KECグループは「人間大事の教育」を理念に掲げ、学力向上にとどまらず「10年・20年先にも続く自信を育てる」ことを教育の軸としてきた。学習塾事業においては、教育とICT、エンターテインメント性を融合した独自の教育システムを構築。生徒・講師・社員が共通して活用するオリジナル手帳「ロードマップ」を通じて、目標設定から振り返りまでを習慣化するG-PDCAサイクルを組織全体に根付かせている点が評価された。
また、アルバイト講師を含む全スタッフが理念と仕組みを共有し、若手の抜擢や挑戦を促す人材育成制度を整備。外部機関による社員エンゲージメント調査では最高評価を複数年にわたり獲得するなど、組織風土の強さも特徴とされている。

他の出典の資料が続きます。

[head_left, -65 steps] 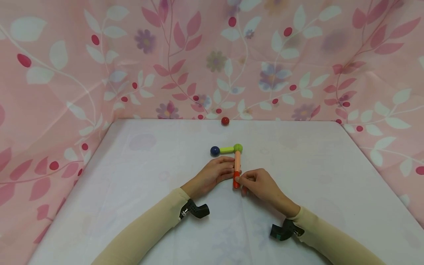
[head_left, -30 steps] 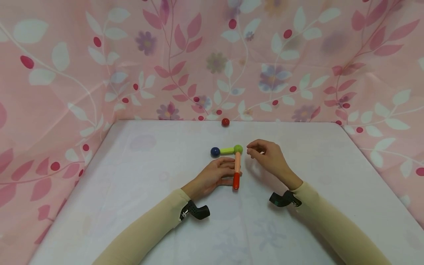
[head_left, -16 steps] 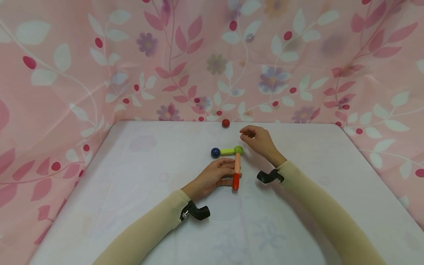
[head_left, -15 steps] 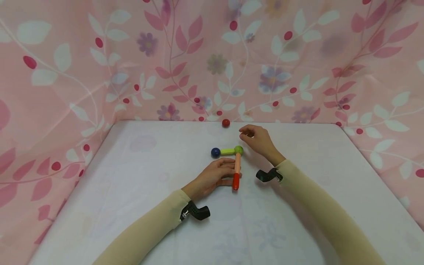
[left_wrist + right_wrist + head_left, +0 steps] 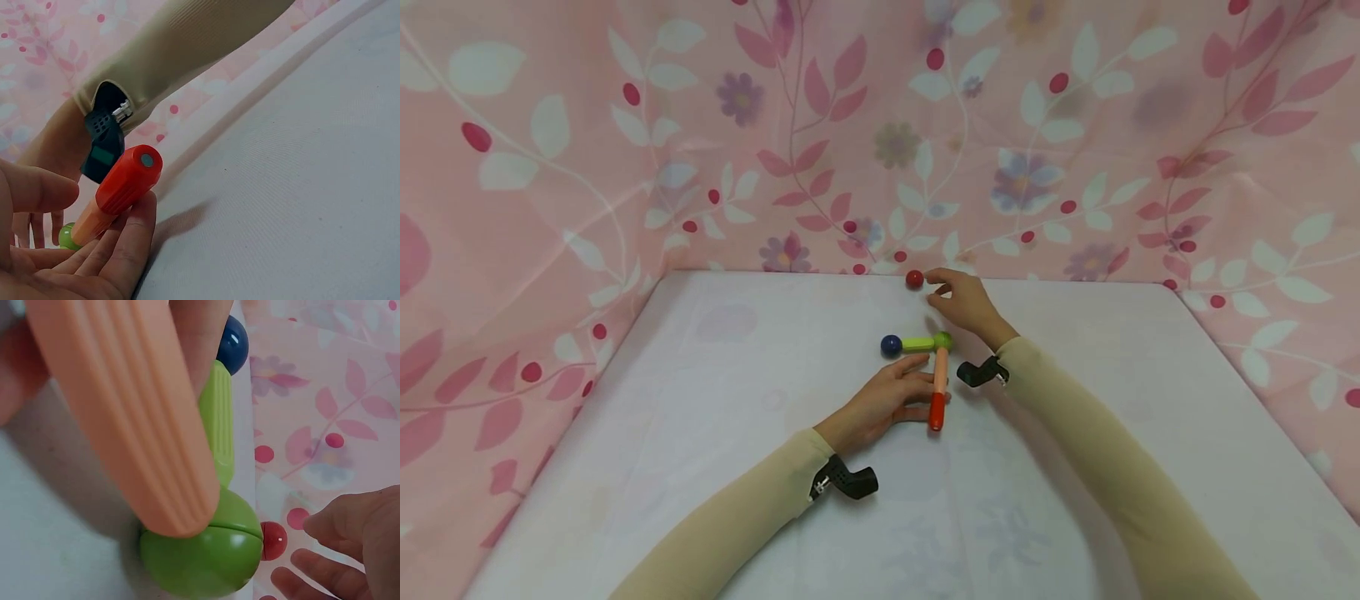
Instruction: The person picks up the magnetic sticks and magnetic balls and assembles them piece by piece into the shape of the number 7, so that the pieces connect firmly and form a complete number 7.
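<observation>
My left hand has its fingers under an orange magnetic rod and a red magnetic rod joined end to end. In the left wrist view the red rod lies across the fingers, a digit held apart above. The orange rod's far end meets a green ball, from which a lime-green rod runs left to a dark blue ball. My right hand holds nothing; its spread thumb and fingers are just right of a red ball.
The white-covered table ends just behind the red ball. A pink floral cloth hangs behind and at both sides. Each wrist carries a small black camera.
My right hand has left the red rod and moved up and left across the table to the red ball. My left hand has stayed at the rods, its upper finger now a little raised.
</observation>
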Action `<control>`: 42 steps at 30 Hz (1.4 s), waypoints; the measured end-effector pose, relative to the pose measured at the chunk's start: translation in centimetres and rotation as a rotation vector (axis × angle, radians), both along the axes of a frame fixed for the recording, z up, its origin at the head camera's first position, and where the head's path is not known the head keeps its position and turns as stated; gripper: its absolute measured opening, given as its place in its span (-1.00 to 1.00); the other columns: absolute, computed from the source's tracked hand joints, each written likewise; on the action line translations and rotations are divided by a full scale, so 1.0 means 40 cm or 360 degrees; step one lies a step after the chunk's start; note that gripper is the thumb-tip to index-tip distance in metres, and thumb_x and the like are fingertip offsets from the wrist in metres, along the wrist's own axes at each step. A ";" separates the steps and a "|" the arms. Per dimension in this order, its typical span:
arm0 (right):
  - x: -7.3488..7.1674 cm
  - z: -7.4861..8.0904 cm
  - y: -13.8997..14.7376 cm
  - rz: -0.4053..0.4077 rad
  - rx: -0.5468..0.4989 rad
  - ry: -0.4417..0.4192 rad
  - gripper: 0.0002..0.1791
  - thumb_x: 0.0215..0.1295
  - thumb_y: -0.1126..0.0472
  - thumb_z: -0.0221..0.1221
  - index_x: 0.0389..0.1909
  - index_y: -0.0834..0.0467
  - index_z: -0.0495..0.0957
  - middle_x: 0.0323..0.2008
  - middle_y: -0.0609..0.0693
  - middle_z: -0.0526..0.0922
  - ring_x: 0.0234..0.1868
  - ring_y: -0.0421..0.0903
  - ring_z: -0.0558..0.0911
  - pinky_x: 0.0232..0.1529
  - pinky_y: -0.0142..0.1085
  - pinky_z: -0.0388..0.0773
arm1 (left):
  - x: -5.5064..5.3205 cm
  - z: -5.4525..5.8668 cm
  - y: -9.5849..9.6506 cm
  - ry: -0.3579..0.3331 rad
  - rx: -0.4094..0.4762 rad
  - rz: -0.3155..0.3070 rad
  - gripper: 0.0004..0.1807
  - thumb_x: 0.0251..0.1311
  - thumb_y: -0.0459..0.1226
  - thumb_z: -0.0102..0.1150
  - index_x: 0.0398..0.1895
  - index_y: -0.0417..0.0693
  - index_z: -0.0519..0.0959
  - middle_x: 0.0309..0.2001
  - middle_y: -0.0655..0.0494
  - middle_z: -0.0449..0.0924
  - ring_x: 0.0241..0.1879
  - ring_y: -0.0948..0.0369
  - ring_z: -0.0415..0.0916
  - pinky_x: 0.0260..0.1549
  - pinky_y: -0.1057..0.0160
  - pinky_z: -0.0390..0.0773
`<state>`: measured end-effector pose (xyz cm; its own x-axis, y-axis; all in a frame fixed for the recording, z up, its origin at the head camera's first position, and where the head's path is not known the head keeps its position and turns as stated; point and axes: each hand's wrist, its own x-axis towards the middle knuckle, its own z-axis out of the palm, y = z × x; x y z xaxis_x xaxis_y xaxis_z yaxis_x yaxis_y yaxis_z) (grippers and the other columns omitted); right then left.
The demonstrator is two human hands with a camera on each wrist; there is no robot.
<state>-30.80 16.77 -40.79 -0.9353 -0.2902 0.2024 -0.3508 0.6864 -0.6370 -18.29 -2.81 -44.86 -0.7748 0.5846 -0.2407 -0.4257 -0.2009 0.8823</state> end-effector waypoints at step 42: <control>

小椋社長はインタビューの中で、「教育も経営も、人が育つ仕組みをつくることが最も重要」と語り、短期的な成果よりも、理念を軸にした長期視点の経営と、再現性のある仕組みづくりを重視してきた姿勢を強調している。こうした考え方が、学習塾という枠を超えた「生涯教育総合サービス企業」への挑戦や、BtoB事業を通じた教育ノウハウの外部提供にもつながっている。
教育サービス業界では、成果の見えにくさや人材依存度の高さが課題とされる中、KECグループの受賞は、理念経営と組織的な仕組み化によって持続的成長を実現できることを示す事例として注目される。